Sarebbe interessante capire se Benedetto XVI non sia di fatto uno dei più intelligenti interpreti di quel relativismo culturale da lui a più riprese condannato come anticamera del nichilismo, che a sua volta apre le porte alla dissoluzione di tutti i valori.
Faccio questa rifl essione a partire dall’attenuazione delle colpe della Chiesa, ammesse dal suo predecessore Giovanni Paolo II in ordine al sacco di Costantinopoli, al massacro degli Ugonotti, all’Inquisizione, alle guerre di religione, al caso Galileo e più recentemente all’antisemitismo.
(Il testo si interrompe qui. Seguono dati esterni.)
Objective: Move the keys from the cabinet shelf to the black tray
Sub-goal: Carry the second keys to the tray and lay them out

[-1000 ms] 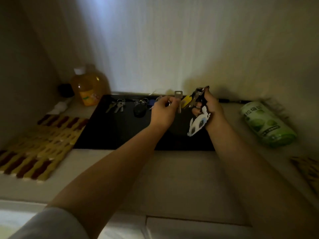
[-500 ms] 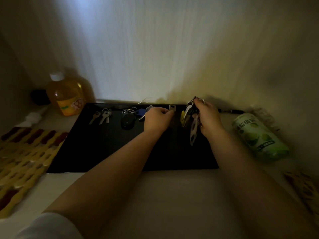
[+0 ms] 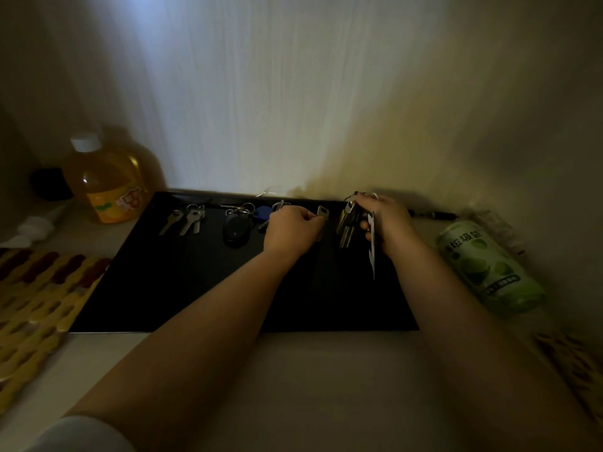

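Note:
A black tray lies on the pale shelf against the back wall. Along its far edge rest two small silver key sets, a black key fob and a blue tag. My left hand is low over the tray's far middle, pinching a single silver key whose head sticks up past my fingers. To its right, my right hand grips a bunch of keys with a white charm hanging edge-on over the tray.
An orange-yellow bottle stands at the back left beside a dark object. A yellow and brown woven mat lies left of the tray. A green roll of bags lies at the right, a dark pen behind it.
Both hands have lowered toward the tray's far edge. The single key has come down with my left hand, and the white charm has turned edge-on. The view has tilted upward.

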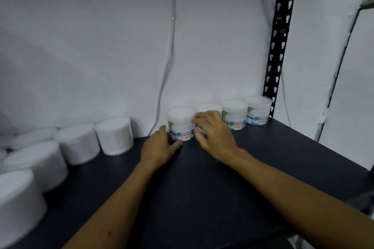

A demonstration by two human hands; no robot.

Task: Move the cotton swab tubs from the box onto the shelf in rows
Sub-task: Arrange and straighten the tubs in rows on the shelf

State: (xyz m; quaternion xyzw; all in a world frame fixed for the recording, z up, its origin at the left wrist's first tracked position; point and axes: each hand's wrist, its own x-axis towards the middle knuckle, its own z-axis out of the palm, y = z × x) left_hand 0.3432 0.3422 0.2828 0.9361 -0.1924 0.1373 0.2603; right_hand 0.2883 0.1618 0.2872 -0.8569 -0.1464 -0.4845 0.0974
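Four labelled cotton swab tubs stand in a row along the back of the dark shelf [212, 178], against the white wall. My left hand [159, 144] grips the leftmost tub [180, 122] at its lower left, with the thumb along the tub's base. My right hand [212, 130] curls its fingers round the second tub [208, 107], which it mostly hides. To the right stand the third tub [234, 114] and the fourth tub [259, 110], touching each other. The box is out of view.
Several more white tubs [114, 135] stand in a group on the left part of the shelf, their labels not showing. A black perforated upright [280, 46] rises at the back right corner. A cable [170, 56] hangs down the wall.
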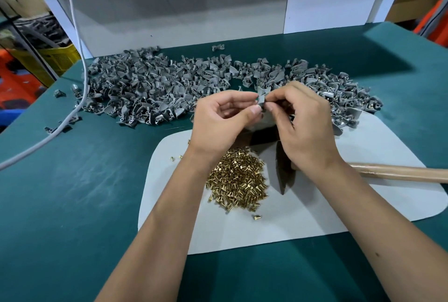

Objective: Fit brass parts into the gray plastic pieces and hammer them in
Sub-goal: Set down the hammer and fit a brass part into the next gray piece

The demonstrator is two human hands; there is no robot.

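One gray plastic piece (261, 99) is pinched between left hand (219, 122) and right hand (303, 122), both grips closed on it, above the worktop (84, 204). Brass parts (236, 177) are heaped below on a white mat (303, 214), beside a hammer handle (397, 172).

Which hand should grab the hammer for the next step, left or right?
Right, probably. The hammer handle lies just beside the right hand, on the white mat. The left hand pinches the gray piece and could keep it.

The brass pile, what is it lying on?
The brass pile lies on a white mat over the green table. The left forearm covers its left edge, so the mat there is hidden.
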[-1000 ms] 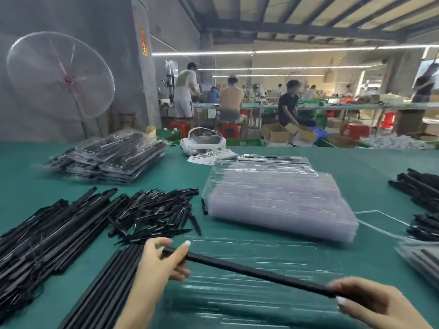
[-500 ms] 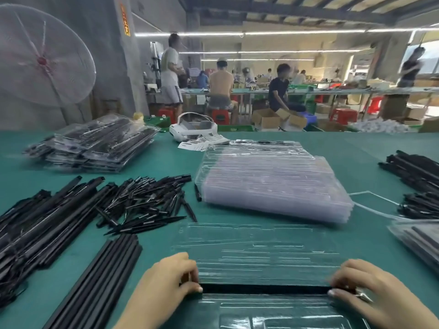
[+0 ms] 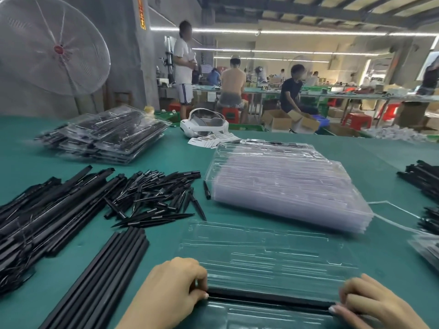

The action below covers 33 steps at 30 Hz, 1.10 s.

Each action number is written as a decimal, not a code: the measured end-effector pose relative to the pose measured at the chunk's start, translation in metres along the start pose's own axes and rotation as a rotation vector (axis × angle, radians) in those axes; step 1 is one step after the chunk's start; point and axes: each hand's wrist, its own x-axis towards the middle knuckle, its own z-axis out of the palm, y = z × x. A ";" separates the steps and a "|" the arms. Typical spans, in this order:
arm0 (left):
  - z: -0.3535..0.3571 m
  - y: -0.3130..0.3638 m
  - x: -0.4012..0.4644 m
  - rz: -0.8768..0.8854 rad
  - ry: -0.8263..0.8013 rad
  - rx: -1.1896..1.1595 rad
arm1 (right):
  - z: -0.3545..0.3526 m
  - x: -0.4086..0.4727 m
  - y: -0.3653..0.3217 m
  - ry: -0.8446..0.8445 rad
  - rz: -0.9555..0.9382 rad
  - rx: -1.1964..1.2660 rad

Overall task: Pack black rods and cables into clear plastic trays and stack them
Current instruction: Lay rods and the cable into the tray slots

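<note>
I've got the black rod (image 3: 268,298) lying crosswise in the clear tray (image 3: 266,252) on the green worktop (image 3: 166,233). L hand (image 3: 171,290) fingers pinch its left end, R hand (image 3: 375,305) fingers grip the right end.

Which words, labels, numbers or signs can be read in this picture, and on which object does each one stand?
No text can be read.
Vertical sign on the grey pillar: orange with yellow characters, too blurred to read.
Paper cards beside the white headset: dark print, too small to read.
Fan: a red hub, no legible mark.
Clear trays and black rods: no labels show.
</note>
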 end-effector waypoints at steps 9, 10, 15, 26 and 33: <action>0.005 -0.001 0.000 -0.134 0.004 -0.189 | 0.009 0.007 -0.007 0.034 -0.152 -0.136; 0.006 -0.002 0.001 -0.136 0.022 -0.245 | 0.010 0.006 -0.008 0.038 -0.141 -0.136; 0.009 -0.012 0.009 -0.176 0.174 -0.510 | 0.017 -0.004 -0.011 0.016 -0.096 -0.164; 0.008 -0.082 0.059 -0.484 0.122 0.139 | 0.019 -0.010 -0.016 -0.021 0.004 -0.189; -0.002 -0.080 0.054 -0.488 0.304 0.209 | 0.014 -0.012 -0.018 -0.121 0.063 -0.143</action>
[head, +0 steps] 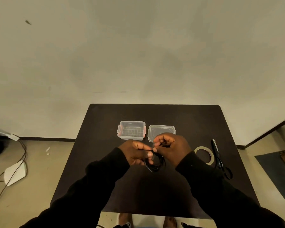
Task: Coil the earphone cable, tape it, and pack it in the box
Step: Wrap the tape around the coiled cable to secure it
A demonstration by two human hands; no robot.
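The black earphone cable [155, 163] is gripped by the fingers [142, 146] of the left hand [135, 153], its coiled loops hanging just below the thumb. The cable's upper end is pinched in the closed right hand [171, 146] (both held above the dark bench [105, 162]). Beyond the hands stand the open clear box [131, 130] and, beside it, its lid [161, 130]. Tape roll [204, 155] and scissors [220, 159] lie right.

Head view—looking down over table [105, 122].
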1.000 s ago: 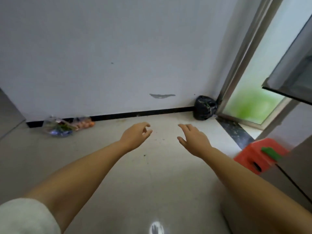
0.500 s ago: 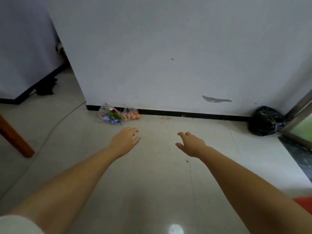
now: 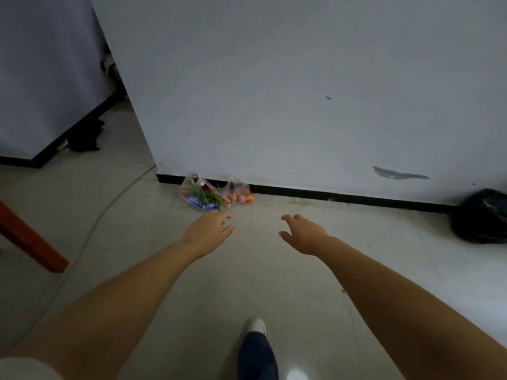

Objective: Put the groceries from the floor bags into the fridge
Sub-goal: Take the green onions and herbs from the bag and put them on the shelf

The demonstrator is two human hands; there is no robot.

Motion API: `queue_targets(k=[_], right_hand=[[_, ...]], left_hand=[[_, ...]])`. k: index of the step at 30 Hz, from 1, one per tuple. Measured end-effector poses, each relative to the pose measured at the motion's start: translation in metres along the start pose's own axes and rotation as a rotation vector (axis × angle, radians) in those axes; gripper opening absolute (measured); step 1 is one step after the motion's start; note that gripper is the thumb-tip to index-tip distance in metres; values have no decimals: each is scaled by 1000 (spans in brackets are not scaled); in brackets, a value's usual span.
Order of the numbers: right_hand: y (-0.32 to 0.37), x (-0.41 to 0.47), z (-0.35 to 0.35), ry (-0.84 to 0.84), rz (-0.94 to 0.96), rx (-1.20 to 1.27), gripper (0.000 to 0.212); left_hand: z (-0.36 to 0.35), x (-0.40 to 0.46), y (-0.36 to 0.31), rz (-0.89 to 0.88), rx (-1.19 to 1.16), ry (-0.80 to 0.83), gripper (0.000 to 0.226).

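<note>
Head view: two clear bags (image 3: 214, 194) lie side by side along the baseboard (image 3: 343, 195); both hands' fingers (image 3: 223, 218) loose, empty.

- The floor (image 3: 170, 270) is pale, smooth tile with a glossy sheen.
- Two clear plastic bags, one of mixed groceries (image 3: 201, 194) and one of orange fruit (image 3: 239, 193), look thin and crinkled.
- The black bag (image 3: 482, 220) is shiny plastic.
- The wall (image 3: 274, 91) is matt paint, scuffed in patches.
- The furniture leg (image 3: 30, 237) looks like reddish wood.

2 clear grocery bags (image 3: 214, 193) against the baseboard, left hand (image 3: 207, 231) and right hand (image 3: 304, 233) outstretched, empty
</note>
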State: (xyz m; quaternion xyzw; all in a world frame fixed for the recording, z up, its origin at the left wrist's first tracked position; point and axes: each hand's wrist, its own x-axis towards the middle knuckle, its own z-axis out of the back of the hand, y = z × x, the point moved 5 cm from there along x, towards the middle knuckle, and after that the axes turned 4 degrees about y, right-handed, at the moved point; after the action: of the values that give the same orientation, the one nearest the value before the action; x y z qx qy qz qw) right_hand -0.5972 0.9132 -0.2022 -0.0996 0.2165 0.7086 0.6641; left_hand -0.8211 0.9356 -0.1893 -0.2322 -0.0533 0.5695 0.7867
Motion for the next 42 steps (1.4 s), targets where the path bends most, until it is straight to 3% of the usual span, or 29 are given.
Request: queue_targets(k=[8, 17, 28, 36, 42], right_hand=[[32, 190, 60, 68, 40, -5, 52], [113, 367, 102, 111, 166, 61, 53], [163, 534, 76, 175, -153, 337, 47], [168, 697, -17, 197, -169, 435, 43], [162, 842, -149, 199, -183, 420, 31]], left_hand=[[54, 153, 81, 84, -26, 49, 37], [107, 289, 201, 162, -70, 107, 29], [120, 455, 343, 48, -41, 381, 30], [-1, 570, 428, -29, -37, 510, 39], [-152, 664, 508, -259, 210, 517, 33]])
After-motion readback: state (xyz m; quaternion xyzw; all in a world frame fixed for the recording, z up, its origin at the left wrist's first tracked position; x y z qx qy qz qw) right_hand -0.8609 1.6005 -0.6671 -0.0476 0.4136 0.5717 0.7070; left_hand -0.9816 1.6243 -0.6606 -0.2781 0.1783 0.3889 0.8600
Per attenuare queste colpe Benedetto XVI, nella sua visita in Polonia al campo di concentramento di Auschwitz del 25-28 maggio 2006, ha usato l’argomento cardine del relativismo che è la “pre-comprensione”. In quell’occasione, infatti, il papa ha detto:

Conviene guardarsi dalla pretesa di impancarsi con arroganza a giudici delle generazioni precedenti, vissute in altri tempi e in altre circostanze. Occorre umile sincerità nel non negare i peccati del passato, e tuttavia non indulgere a facili accuse in assenza di prove reali o ignorando le differenti pre-comprensioni di allora.